● INFORMATION SHOWN:
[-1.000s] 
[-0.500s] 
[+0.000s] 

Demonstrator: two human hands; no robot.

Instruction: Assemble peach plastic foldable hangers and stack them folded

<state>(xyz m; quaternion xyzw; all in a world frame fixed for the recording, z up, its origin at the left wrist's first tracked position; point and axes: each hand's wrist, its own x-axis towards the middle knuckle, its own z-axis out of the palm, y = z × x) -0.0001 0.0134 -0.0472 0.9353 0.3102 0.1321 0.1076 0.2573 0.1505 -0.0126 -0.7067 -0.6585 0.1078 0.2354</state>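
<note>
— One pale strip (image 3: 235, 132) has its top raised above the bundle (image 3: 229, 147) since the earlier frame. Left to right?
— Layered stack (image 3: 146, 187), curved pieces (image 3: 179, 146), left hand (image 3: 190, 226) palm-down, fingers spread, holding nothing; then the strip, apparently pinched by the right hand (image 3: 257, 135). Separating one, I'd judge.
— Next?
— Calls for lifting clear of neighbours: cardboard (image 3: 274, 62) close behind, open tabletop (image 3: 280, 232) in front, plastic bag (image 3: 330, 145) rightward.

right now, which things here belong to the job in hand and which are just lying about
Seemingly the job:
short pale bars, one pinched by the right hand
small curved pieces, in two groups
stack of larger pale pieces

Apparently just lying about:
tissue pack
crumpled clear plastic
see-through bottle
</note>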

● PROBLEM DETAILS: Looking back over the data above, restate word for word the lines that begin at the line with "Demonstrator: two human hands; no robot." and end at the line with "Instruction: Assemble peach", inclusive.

● REPLY TO THE TASK:
Demonstrator: two human hands; no robot.

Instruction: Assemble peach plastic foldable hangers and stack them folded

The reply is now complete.